We might struggle with the idea of ‘Hallowed be.’ ‘Hallowed’ sounds a bit like ‘holy’, and it’s a related word. To hallow can mean ‘to make holy.’ We can’t make God any holier than he already is, so it doesn’t mean that. Here, it means to respect God as holy.

So far, so good. But what does ‘holy’ mean?! Many people think ‘holy’ means very good and righteous. But it doesn’t really mean that.

Holy means ‘specially belonging to God’ or ‘set apart’ or ‘different’. A Bible scholar called William Barclay wrote that the fundamental meaning of the word for holy is ‘different.’

So, when we respect God as holy, we respect him as different. He is different from any being in this universe.

Here are a couple of quotes which express this idea of God being different. Robert Mounce and Grant Osborne are both New Testament scholars. Mounce says, ‘To acknowledge God as holy is to declare his complete separateness from all created beings.’ He is giving the same idea – God is completely separate. Osborne says, ‘He is the ‘Wholly Other,’ standing above this world and soon to judge it.’ Once again, it’s the same idea.

God is holy; he’s different. But HOW holy is he? God isn’t just a little bit holy. There are two verses where people address God as ‘holy, holy, holy.’ The fact that they repeat holy three times means that God is absolutely holy.

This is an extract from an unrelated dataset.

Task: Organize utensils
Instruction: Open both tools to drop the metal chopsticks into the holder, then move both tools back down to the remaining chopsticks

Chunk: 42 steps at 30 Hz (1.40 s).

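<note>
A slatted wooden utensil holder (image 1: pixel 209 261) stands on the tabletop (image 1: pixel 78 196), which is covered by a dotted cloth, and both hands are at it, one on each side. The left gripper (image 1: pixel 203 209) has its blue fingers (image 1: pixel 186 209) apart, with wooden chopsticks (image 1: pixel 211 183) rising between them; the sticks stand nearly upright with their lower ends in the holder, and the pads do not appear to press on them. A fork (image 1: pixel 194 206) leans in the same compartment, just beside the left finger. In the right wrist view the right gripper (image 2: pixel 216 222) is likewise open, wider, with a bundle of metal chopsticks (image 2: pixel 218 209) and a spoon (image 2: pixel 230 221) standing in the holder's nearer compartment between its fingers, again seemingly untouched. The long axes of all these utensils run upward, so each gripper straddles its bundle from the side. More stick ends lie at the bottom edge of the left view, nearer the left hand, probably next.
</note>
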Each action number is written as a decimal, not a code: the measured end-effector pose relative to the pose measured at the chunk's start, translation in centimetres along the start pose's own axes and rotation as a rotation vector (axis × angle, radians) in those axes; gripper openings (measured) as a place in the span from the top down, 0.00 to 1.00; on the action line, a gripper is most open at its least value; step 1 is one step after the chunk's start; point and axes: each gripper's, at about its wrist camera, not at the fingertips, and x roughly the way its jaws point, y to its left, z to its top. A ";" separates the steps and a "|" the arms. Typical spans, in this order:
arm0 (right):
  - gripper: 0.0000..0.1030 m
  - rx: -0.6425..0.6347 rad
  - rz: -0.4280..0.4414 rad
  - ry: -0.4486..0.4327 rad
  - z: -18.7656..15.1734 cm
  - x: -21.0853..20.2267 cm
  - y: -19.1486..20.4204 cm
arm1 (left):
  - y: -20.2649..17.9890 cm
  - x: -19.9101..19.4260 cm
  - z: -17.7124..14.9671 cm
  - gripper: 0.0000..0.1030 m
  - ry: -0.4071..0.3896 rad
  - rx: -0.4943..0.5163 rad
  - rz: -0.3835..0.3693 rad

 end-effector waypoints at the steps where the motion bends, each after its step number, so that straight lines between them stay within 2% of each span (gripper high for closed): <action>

Let’s come now to the second part of this phrase ‘your name.’ Why doesn’t Jesus simply say ‘you’? In the Old Testament there are quite a few names for God. The principal name is Jehovah. The name ‘Jehovah’ appears in written form in the Old Testament – or at least, the four main consonants do. However devout Jews thought that God’s name was too holy to be said, so they avoided saying it. Instead they often referred to God by saying ‘your name.’ So ‘your name’ became the standard way to refer to God, and here, ‘your name’ means God.